Pocos segundos después de que John Wilkes Booth asesinara a Abraham Lincoln, una tarde noctámbula del 14 de abril de 1865, tras pegarle un tiro en la cabeza con una Philadelphia Deringer, gritó a la absurda y empirigotada concurrencia del Teatro Ford de Washington D.C.: Sic semper tyrannis. Lo cual que, en versión libre, aunque engorrosa, viene a significar: «Esto es lo que hay que hacer, siempre, con los hijos de puta de los tiranos. Que se jodan. Lo que no entiendo es por qué no lo hicimos antes de que los confederados nos rindiéramos en Appomatox».
WILKES BOOTH, John |
Pero pocas personas entienden, más o menos bien, cómo mueren los tiranos. Porque los tiranos se deben, habitualmente, a sus probables asesinos, como César, que hasta le pedía explicaciones cariñosas a Bruto: Tu quoque fili mi. Que en traducción del siglo I a.C., es casi seguro que resulte, más o menos: «Pero coño, cacho cabrón, que soy tu padre. Vale, adoptivo, pero hay que joderse. Por cierto, dejaste ayer tu habitación como una cochiquera. Anda, deja de matar gente y arréglala un poco que, si no, tu madre se va a poner…».
Otros tiranos, en cambio, se deben a sus ejecutores, que son también asesinos, pero a lo bestia. Aunque tengan sus razones. Por un poner, Gadafi. Porque una cosa es que te maten y otra que te expongan a la vesanía del pueblo llano. Que sí, al que habías, últimamente, masacrado. Vale. Pero tampoco es que te descoyunten el cadáver mortuorio al trántrán, Y que lo filmen. Porque a César, al menos, lo dejaron cubrirse la cara con la toga. Y Bruto, Casio y Casca, en ésas, no le grababan con el móvil en la Curia del Teatro de Pompeya.
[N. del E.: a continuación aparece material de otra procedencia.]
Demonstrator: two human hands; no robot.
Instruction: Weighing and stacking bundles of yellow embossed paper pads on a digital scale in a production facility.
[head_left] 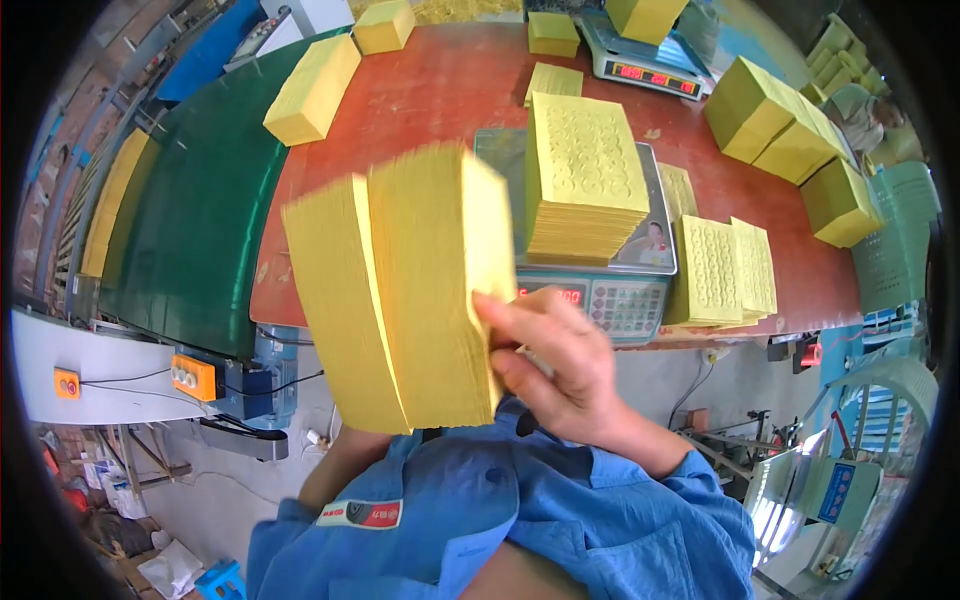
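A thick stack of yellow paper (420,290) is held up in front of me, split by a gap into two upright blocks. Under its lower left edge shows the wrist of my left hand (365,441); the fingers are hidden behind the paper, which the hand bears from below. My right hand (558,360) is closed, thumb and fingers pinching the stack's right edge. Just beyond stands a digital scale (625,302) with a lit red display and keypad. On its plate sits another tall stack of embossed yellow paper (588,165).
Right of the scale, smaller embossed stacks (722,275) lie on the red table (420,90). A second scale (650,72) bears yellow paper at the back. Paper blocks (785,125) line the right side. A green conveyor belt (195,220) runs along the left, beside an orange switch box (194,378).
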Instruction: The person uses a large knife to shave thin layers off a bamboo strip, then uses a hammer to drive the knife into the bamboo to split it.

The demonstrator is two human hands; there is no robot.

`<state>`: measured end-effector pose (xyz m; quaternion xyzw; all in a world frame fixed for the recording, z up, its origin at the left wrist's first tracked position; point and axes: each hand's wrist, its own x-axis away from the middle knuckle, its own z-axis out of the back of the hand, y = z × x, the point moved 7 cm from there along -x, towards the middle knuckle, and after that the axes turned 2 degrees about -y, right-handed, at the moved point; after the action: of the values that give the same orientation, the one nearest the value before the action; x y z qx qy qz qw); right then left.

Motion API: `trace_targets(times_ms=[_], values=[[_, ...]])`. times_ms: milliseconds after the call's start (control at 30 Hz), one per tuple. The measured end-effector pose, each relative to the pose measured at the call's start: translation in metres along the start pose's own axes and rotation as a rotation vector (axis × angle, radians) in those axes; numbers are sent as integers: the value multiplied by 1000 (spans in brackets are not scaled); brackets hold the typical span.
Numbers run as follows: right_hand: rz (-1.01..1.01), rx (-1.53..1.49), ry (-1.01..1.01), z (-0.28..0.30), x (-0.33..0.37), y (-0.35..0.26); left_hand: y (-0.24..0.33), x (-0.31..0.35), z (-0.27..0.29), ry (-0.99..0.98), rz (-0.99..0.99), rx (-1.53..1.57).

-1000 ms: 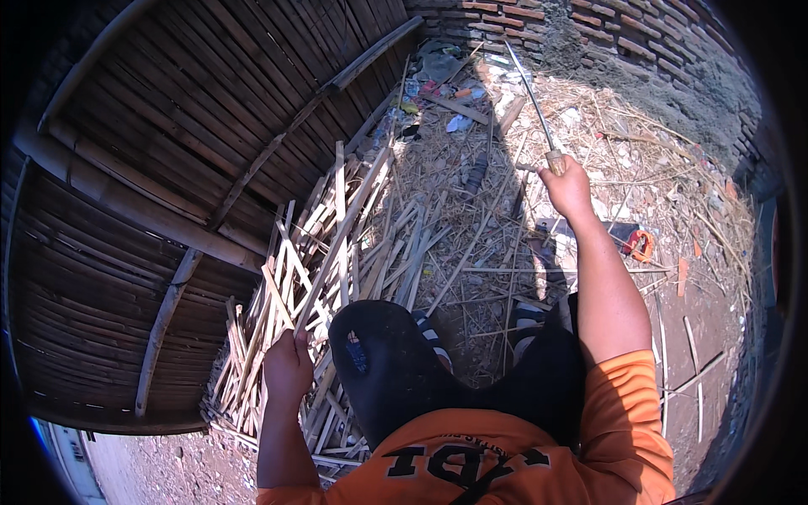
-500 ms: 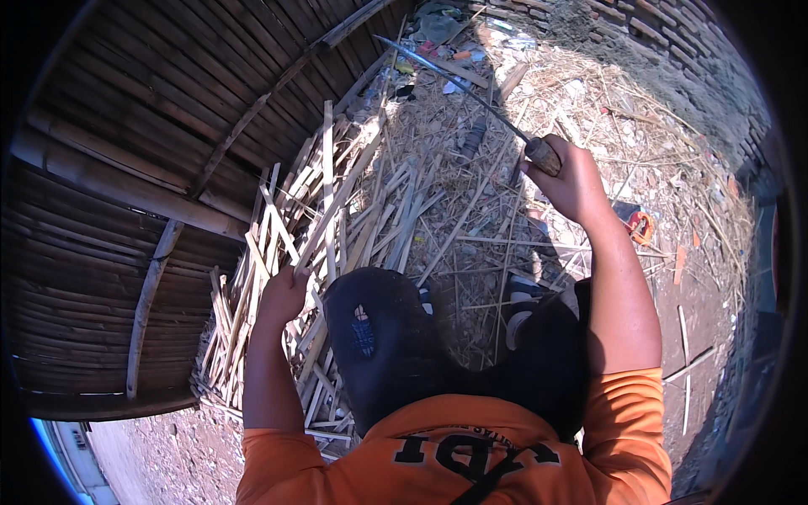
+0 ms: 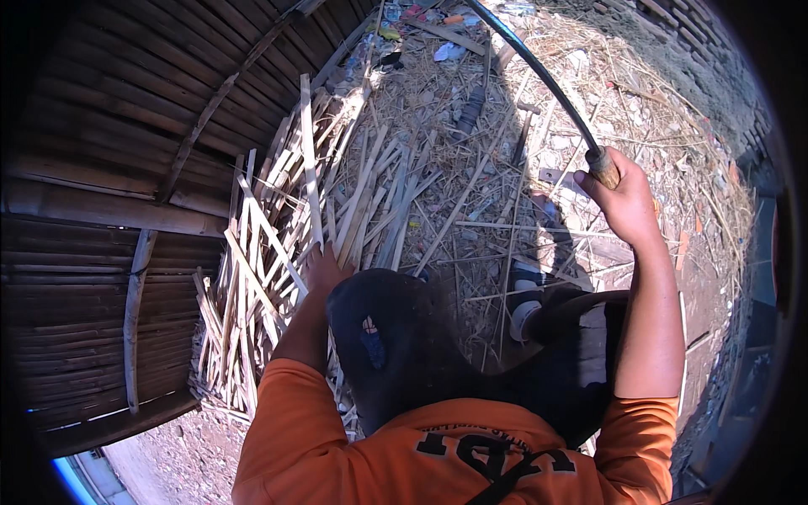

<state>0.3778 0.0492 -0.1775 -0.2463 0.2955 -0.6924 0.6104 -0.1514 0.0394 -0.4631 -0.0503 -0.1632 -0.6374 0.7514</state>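
Note:
My right hand (image 3: 629,198) is wrapped round the wooden handle (image 3: 603,168) of a machete. Its long dark blade (image 3: 547,80) points up and away to the left, and the tip runs out of the picture. Low at the left, beside my bent knee, my left hand (image 3: 326,271) reaches onto a heap of split bamboo strips (image 3: 269,219). The fingers look stretched out and apart. They touch the near end of a long pale strip (image 3: 310,160), with no firm grip visible.
A slatted bamboo wall (image 3: 84,278) rises close along the left. Straw, loose sticks and scraps of litter cover the ground (image 3: 471,194). A brick wall (image 3: 673,34) stands at the far right. My dark-trousered knee (image 3: 379,328) is beside the heap, and a shoe (image 3: 526,307) shows further right.
My left hand has moved right and forward along the heap; the strip it seemed to hold is no longer in it. My right hand has swung the machete rightward, and the blade looks closer.

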Motion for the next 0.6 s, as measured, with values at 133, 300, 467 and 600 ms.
trace_targets(times_ms=[133, 300, 467, 600], values=[[-124, -32, -53, -11, -2, -10, -31, 17, -82, 209, 14, -235], [-32, 15, -12, -28, -10, -11, -66, 33, -118, 393, 20, -394], [-106, -4, -56, -37, -12, -13, -88, 20, -80, 282, -13, -351], [-86, -96, -64, -47, -13, -20, -130, 13, -31, 395, 133, -309]])
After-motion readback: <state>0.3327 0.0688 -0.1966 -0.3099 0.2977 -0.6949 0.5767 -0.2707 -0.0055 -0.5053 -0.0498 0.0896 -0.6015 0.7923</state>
Claro que llega otro tipo de tirannys. Verbigracia, Bashar al Assad. A día de hoy, no tengo la puta idea de cómo morirá. Pero de lo que estoy seguro es que, con toda la pasta que tiene en Rusia, lo suyo es que hubiera dispuesto su traslado a alguna dacha de por aquellos mares caspios. Pero, estoy dispuesto a apostar (jueguen señores) que no le deja la familia, sus generales, sus sátrapas, sus convolutos, sus países amigos y enemigos, incluso el Mossad y, por supuesto, Allahu Akbar (الله أكبر).El problema de los tiranos es que, por la mayor parte de las veces, están raptados. Por su destino. Por ese destino que, quienes los rodean, no están dispuestos a asumir. Al final, pues, los tiranos mueren solos. Pero obligados por esa cercanía, casi mayoritaria, de los allegados. Y acaso, con todas estas mamandurrias familiares y nepotistas, hasta liberados. Sobre todo si, como a papas, dictadores, Francos y Videlas, Cháveces o Castros, la familia se empeña en que no te mueras.
Y, a veces, intubado, arrítmico, con ropón... hasta consigues morirte solo en alguna cama. Tan liberado, tan culpable, tan ansioso, tan bestia... Tan campante.